> _Activity_: Would you please repeat the material exactly, from the first line to the last?

> _Extracted data_:
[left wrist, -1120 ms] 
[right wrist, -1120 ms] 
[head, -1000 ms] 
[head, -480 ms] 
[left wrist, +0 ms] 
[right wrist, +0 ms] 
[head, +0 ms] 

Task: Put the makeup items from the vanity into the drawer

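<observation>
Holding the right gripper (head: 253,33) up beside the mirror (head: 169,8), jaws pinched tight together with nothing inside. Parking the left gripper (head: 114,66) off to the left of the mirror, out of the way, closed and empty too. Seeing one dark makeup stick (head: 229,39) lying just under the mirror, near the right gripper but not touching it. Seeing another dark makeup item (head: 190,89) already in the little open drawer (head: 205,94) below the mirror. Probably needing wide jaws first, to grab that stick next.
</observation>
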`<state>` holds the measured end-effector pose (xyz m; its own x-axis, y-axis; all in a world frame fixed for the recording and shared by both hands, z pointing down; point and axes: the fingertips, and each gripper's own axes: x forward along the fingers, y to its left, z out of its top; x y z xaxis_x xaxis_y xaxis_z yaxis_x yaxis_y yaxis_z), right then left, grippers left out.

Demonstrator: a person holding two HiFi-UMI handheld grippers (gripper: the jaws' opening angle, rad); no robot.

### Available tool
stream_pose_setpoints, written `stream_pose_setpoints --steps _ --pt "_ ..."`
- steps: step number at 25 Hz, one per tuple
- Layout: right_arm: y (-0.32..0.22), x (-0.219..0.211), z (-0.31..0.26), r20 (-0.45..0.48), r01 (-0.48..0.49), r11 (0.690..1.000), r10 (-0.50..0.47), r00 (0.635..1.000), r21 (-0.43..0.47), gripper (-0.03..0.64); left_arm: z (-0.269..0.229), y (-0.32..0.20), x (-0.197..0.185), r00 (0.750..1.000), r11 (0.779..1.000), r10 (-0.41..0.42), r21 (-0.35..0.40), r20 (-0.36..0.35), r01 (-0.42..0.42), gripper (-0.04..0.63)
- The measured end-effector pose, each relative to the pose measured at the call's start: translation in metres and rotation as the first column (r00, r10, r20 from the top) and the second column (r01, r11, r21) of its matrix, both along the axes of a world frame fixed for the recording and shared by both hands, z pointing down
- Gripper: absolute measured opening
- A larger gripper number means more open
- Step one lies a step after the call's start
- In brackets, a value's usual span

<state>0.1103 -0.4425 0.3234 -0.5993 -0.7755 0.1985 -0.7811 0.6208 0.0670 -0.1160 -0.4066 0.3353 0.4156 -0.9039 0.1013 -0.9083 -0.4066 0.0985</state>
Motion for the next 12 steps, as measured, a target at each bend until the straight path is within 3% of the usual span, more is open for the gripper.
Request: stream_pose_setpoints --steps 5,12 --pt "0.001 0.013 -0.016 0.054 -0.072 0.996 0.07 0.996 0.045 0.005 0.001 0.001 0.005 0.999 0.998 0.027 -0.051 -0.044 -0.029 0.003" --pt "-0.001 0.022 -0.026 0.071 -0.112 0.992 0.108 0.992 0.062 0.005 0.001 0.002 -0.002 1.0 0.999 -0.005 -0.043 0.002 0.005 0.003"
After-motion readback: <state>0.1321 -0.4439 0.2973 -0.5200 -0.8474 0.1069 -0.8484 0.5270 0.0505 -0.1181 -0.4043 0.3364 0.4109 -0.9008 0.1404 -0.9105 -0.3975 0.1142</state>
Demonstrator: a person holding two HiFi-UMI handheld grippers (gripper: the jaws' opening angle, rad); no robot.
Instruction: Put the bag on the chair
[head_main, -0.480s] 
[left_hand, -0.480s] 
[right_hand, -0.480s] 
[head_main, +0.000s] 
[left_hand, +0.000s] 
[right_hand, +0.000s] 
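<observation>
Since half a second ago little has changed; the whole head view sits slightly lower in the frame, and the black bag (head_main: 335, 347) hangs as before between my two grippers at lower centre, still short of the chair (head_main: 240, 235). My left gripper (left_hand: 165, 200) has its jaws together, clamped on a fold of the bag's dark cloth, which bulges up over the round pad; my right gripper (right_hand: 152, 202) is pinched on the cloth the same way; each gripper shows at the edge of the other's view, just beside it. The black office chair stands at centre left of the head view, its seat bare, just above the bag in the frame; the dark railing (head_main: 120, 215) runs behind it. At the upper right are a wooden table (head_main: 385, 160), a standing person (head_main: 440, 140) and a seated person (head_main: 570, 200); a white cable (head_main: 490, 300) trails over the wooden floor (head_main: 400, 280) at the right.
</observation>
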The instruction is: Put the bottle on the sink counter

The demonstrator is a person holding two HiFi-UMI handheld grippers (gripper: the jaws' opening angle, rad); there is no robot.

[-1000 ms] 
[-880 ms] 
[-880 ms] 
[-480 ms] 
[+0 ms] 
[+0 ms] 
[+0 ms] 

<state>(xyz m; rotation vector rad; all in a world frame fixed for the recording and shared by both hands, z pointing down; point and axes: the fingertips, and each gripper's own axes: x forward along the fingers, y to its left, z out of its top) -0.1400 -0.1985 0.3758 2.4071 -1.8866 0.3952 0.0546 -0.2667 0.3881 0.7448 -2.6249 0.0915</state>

> _Solution to this task_:
[left wrist, -1120 ms] 
[right wrist, -1120 ms] 
[head, -1000 ms] 
[head, -480 ms] 
[left wrist, +0 ms] 
[right wrist, +0 ms] 
[head, +0 ms] 

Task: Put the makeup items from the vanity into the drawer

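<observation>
Holding the right gripper (head: 253,33) up beside the mirror (head: 169,8), jaws pinched tight together with nothing inside. Parking the left gripper (head: 114,66) off to the left of the mirror, out of the way, closed and empty too. Seeing one dark makeup stick (head: 229,39) lying just under the mirror, near the right gripper but not touching it. Seeing another dark makeup item (head: 190,89) already in the little open drawer (head: 205,94) below the mirror. Probably needing wide jaws first, to grab that stick next.
</observation>
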`<state>` holds the measured end-effector pose (xyz m; its own x-axis, y-axis; all in a world frame fixed for the recording and shared by both hands, z pointing down; point and axes: the fingertips, and each gripper's own axes: x forward along the fingers, y to its left, z out of its top; x y z xaxis_x xaxis_y xaxis_z yaxis_x yaxis_y yaxis_z), right then left, grippers left out.

Demonstrator: a person holding two HiFi-UMI handheld grippers (gripper: the jaws' opening angle, rad); no robot.

### Available tool
stream_pose_setpoints, written `stream_pose_setpoints --steps _ --pt "_ ..."`
- steps: step number at 25 Hz, one per tuple
- Layout: right_arm: y (-0.32..0.22), x (-0.219..0.211), z (-0.31..0.26), r20 (-0.45..0.48), r01 (-0.48..0.49), r11 (0.690..1.000), r10 (-0.50..0.47), r00 (0.635..1.000), r21 (-0.43..0.47), gripper (-0.03..0.64); left_arm: z (-0.269..0.229), y (-0.32..0.20), x (-0.197..0.185), r00 (0.750..1.000), r11 (0.779..1.000), r10 (-0.41..0.42), r21 (-0.35..0.40), r20 (-0.36..0.35), r01 (-0.42..0.42), gripper (-0.04..0.63)
- The measured end-effector pose, each relative to the pose measured at the call's start: translation in metres and rotation as the first column (r00, r10, r20 from the top) and the second column (r01, r11, r21) of its matrix, both along the axes of a world frame fixed for the recording and shared by both hands, z pointing down
- Gripper: absolute measured opening
- A larger gripper number means more open
- Step one lies a step after the call's start
- In brackets, a value's usual span

<state>0.1103 -0.4425 0.3234 -0.5993 -0.7755 0.1985 -0.7811 0.6208 0.0670 -0.1160 -0.4066 0.3353 0.4156 -0.9039 0.1013 -0.9083 -0.4066 0.0985</state>
Motion for the next 12 steps, as measured, a target at each bend until the straight path is within 3% of the usual span, more is open for the gripper.
Request: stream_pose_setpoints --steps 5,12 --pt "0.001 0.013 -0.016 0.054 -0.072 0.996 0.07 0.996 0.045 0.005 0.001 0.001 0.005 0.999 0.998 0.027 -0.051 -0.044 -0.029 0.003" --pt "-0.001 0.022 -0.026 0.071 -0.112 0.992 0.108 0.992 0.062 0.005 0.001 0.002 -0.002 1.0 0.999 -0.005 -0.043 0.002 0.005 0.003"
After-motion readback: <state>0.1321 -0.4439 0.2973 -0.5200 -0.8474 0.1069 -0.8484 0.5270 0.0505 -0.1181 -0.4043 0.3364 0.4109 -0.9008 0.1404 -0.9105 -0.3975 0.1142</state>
Demonstrator: a person holding two HiFi-UMI handheld grippers (gripper: the jaws' opening angle, rad); no robot.
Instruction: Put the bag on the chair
[head_main, -0.480s] 
[left_hand, -0.480s] 
[right_hand, -0.480s] 
[head_main, +0.000s] 
[left_hand, +0.000s] 
[right_hand, +0.000s] 
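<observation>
Since half a second ago little has changed; the whole head view sits slightly lower in the frame, and the black bag (head_main: 335, 347) hangs as before between my two grippers at lower centre, still short of the chair (head_main: 240, 235). My left gripper (left_hand: 165, 200) has its jaws together, clamped on a fold of the bag's dark cloth, which bulges up over the round pad; my right gripper (right_hand: 152, 202) is pinched on the cloth the same way; each gripper shows at the edge of the other's view, just beside it. The black office chair stands at centre left of the head view, its seat bare, just above the bag in the frame; the dark railing (head_main: 120, 215) runs behind it. At the upper right are a wooden table (head_main: 385, 160), a standing person (head_main: 440, 140) and a seated person (head_main: 570, 200); a white cable (head_main: 490, 300) trails over the wooden floor (head_main: 400, 280) at the right.
</observation>
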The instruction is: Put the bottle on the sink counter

The demonstrator is a person holding two HiFi-UMI handheld grippers (gripper: the jaws' opening angle, rad); there is no robot.

[-1000 ms] 
[-880 ms] 
[-880 ms] 
[-480 ms] 
[+0 ms] 
[+0 ms] 
[+0 ms] 

<state>(xyz m; rotation vector rad; all in a world frame fixed for the recording and shared by both hands, z pointing down; point and axes: the fingertips, and each gripper's own axes: x forward along the fingers, y to its left, z out of its top) -0.1400 -0.1985 0.3758 2.4071 -1.8866 0.3952 0.0546 -0.2667 0.3881 0.7448 -2.6249 0.0915</state>

There is no more to this exercise.